_Task requirements_
When you reach the line containing "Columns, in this" in the data below, begin returning lines exactly as written, and stop once the line containing "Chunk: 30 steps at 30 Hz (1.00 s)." has been returned.

_Recorded data_
=== Section Start ===

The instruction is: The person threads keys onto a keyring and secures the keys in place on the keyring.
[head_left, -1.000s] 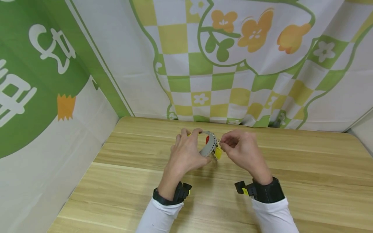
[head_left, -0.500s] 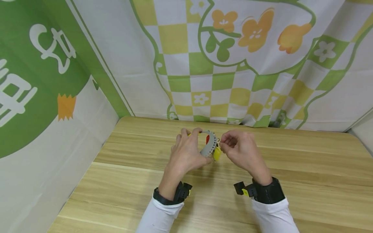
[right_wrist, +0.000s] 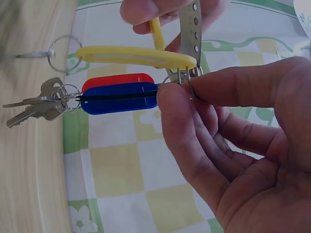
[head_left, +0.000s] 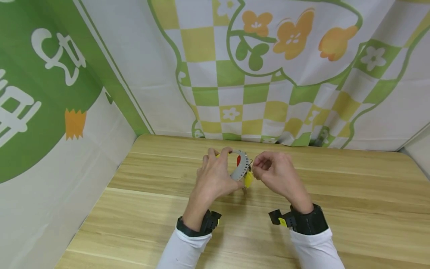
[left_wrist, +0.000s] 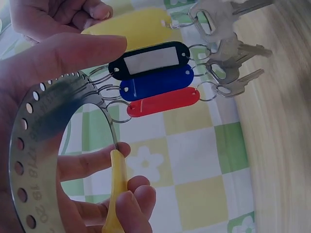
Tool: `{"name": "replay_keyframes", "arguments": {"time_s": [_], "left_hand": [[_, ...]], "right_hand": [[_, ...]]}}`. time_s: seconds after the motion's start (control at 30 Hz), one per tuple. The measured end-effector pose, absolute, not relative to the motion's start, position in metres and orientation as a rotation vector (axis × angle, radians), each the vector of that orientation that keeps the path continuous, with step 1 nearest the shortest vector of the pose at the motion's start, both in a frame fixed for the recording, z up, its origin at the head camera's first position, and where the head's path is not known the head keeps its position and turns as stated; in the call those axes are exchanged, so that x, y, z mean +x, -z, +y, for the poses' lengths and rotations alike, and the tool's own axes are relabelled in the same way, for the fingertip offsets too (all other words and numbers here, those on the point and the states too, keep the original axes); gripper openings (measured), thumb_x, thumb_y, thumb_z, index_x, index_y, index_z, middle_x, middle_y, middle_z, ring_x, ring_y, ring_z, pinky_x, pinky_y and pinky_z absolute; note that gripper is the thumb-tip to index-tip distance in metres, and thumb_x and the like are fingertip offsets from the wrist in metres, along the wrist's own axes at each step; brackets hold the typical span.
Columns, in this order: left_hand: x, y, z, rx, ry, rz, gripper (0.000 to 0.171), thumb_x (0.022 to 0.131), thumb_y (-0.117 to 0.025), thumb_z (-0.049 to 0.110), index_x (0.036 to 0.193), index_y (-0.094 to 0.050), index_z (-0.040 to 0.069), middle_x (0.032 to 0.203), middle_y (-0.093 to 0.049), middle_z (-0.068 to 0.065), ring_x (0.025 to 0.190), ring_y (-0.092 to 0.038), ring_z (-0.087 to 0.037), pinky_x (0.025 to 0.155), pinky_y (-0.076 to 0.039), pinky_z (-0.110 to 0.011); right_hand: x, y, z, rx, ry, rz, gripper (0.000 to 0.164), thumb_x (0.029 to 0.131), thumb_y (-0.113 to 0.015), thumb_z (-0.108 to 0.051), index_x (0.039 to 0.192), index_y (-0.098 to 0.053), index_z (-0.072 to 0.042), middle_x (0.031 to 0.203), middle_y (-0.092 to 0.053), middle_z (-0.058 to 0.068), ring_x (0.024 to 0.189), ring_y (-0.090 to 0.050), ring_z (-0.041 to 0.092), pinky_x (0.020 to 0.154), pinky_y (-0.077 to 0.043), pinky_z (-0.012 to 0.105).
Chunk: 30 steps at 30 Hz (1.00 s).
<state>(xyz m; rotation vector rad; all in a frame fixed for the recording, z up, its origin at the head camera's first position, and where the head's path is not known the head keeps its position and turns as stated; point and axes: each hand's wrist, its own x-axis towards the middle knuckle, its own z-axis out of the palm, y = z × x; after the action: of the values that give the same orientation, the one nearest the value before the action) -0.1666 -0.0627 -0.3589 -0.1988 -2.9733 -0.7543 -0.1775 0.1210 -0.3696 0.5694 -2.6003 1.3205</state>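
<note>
My left hand [head_left: 215,173] grips a large grey metal key ring [left_wrist: 34,141], flat, with numbered holes along its rim and a yellow handle [left_wrist: 116,194]. Black [left_wrist: 150,60], blue [left_wrist: 158,82] and red [left_wrist: 165,102] key tags hang from it by small wire rings, with keys [left_wrist: 238,87] at their far ends. Beside them is a yellow key tag [right_wrist: 136,57]. Its small split ring [right_wrist: 190,85] is pinched between thumb and forefinger of my right hand [head_left: 280,173], right at the big ring's rim. Whether that split ring passes through a hole is hidden by my fingertips.
Both hands are above a wood-grain table [head_left: 151,209]. A curtain with checks and flowers [head_left: 231,97] hangs behind its far edge, and a green and white cloth [head_left: 67,93] stands along the left side. Each wrist wears a black strap with a small camera [head_left: 209,220].
The yellow key tag has swung a little left and downward, towards the big ring. Both hands keep almost the same place, the right one shifting only slightly.
</note>
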Motion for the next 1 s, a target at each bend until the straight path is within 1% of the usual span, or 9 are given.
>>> {"name": "replay_keyframes", "arguments": {"time_s": [0.17, 0.27, 0.33, 0.47, 0.63, 0.87, 1.0], "left_hand": [[-0.1666, 0.3594, -0.063, -0.213, 0.738, -2.972, 0.096, 0.051, -0.081, 0.046, 0.136, -0.041, 0.022, 0.119, -0.039, -0.013, 0.099, -0.044, -0.029, 0.063, -0.04, -0.041], [-0.1664, 0.3589, -0.0633, -0.216, 0.734, -2.971, 0.096, 0.052, -0.081, 0.045, 0.136, -0.041, 0.023, 0.12, -0.039, -0.013, 0.098, -0.044, -0.029, 0.063, -0.04, -0.041], [-0.1662, 0.3586, -0.0637, -0.207, 0.733, -2.968, 0.095, 0.052, -0.081, 0.043, 0.136, -0.041, 0.022, 0.12, -0.039, -0.013, 0.098, -0.044, -0.029, 0.063, -0.04, -0.041], [-0.1659, 0.3578, -0.0648, -0.193, 0.737, -2.968, 0.094, 0.053, -0.08, 0.044, 0.135, -0.041, 0.023, 0.121, -0.039, -0.013, 0.099, -0.044, -0.029, 0.064, -0.04, -0.042], [-0.1662, 0.3577, -0.0661, -0.2, 0.746, -2.968, 0.093, 0.054, -0.079, 0.044, 0.136, -0.041, 0.023, 0.121, -0.039, -0.013, 0.098, -0.044, -0.029, 0.064, -0.039, -0.042], [-0.1667, 0.3575, -0.0668, -0.203, 0.747, -2.973, 0.093, 0.054, -0.079, 0.046, 0.135, -0.041, 0.023, 0.12, -0.04, -0.013, 0.096, -0.044, -0.028, 0.063, -0.039, -0.041], [-0.167, 0.3575, -0.0668, -0.212, 0.755, -2.97, 0.093, 0.053, -0.08, 0.044, 0.135, -0.042, 0.022, 0.119, -0.04, -0.013, 0.095, -0.044, -0.028, 0.062, -0.039, -0.04]], "right_hand": [[-0.1763, 0.3699, 0.1191, 0.53, -1.417, -2.599, 0.008, 0.082, -0.056, -0.01, 0.083, -0.063, -0.009, 0.066, -0.06, -0.002, 0.055, -0.059, 0.014, 0.049, -0.045, 0.029], [-0.1761, 0.3695, 0.1207, 0.516, -1.451, -2.58, 0.01, 0.082, -0.054, -0.007, 0.085, -0.063, -0.007, 0.066, -0.06, 0.0, 0.055, -0.06, 0.017, 0.049, -0.045, 0.03], [-0.1762, 0.3692, 0.1227, 0.521, -1.464, -2.574, 0.009, 0.082, -0.054, -0.006, 0.084, -0.063, -0.007, 0.065, -0.06, 0.002, 0.054, -0.059, 0.018, 0.05, -0.046, 0.03], [-0.1767, 0.369, 0.1258, 0.548, -1.476, -2.592, 0.006, 0.082, -0.056, -0.005, 0.084, -0.061, -0.006, 0.065, -0.06, 0.003, 0.053, -0.059, 0.015, 0.051, -0.046, 0.03], [-0.1772, 0.3697, 0.1247, 0.624, -1.45, -2.642, 0.006, 0.085, -0.056, -0.007, 0.089, -0.059, -0.005, 0.069, -0.059, 0.003, 0.058, -0.059, 0.016, 0.051, -0.046, 0.03], [-0.1774, 0.3709, 0.1219, 0.705, -1.404, -2.654, 0.006, 0.092, -0.05, -0.01, 0.092, -0.054, -0.007, 0.072, -0.056, 0.005, 0.061, -0.055, 0.016, 0.05, -0.043, 0.03], [-0.1775, 0.3716, 0.121, 0.732, -1.401, -2.661, 0.007, 0.093, -0.047, -0.011, 0.094, -0.052, -0.007, 0.073, -0.054, 0.006, 0.062, -0.053, 0.016, 0.051, -0.042, 0.03]]}}
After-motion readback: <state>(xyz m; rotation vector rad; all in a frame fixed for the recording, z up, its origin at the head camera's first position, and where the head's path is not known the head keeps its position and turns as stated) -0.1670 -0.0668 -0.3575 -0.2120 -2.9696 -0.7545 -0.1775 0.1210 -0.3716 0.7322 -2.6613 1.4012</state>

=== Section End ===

_Result of this task_
Columns, in this order: left_hand: x, y, z, rx, ry, rz, gripper (0.000 to 0.171), thumb_x (0.022 to 0.131), thumb_y (-0.117 to 0.025), thumb_z (-0.049 to 0.110), index_x (0.036 to 0.193), index_y (-0.094 to 0.050), index_z (-0.040 to 0.069), middle_x (0.032 to 0.203), middle_y (-0.093 to 0.049), middle_z (-0.068 to 0.065), ring_x (0.025 to 0.190), ring_y (-0.092 to 0.038), ring_z (-0.087 to 0.037), pinky_x (0.025 to 0.155), pinky_y (-0.076 to 0.039), pinky_z (-0.110 to 0.011); right_hand: x, y, z, rx, ry, rz, gripper (0.000 to 0.164), thumb_x (0.029 to 0.131), thumb_y (-0.113 to 0.015), thumb_z (-0.108 to 0.051), index_x (0.039 to 0.192), index_y (-0.098 to 0.053), index_z (-0.072 to 0.042), middle_x (0.031 to 0.203), middle_y (-0.092 to 0.053), middle_z (-0.058 to 0.068), ring_x (0.024 to 0.189), ring_y (-0.090 to 0.050), ring_z (-0.041 to 0.092), pinky_x (0.020 to 0.154), pinky_y (-0.077 to 0.043), pinky_z (-0.012 to 0.105).
Chunk: 30 steps at 30 Hz (1.00 s).

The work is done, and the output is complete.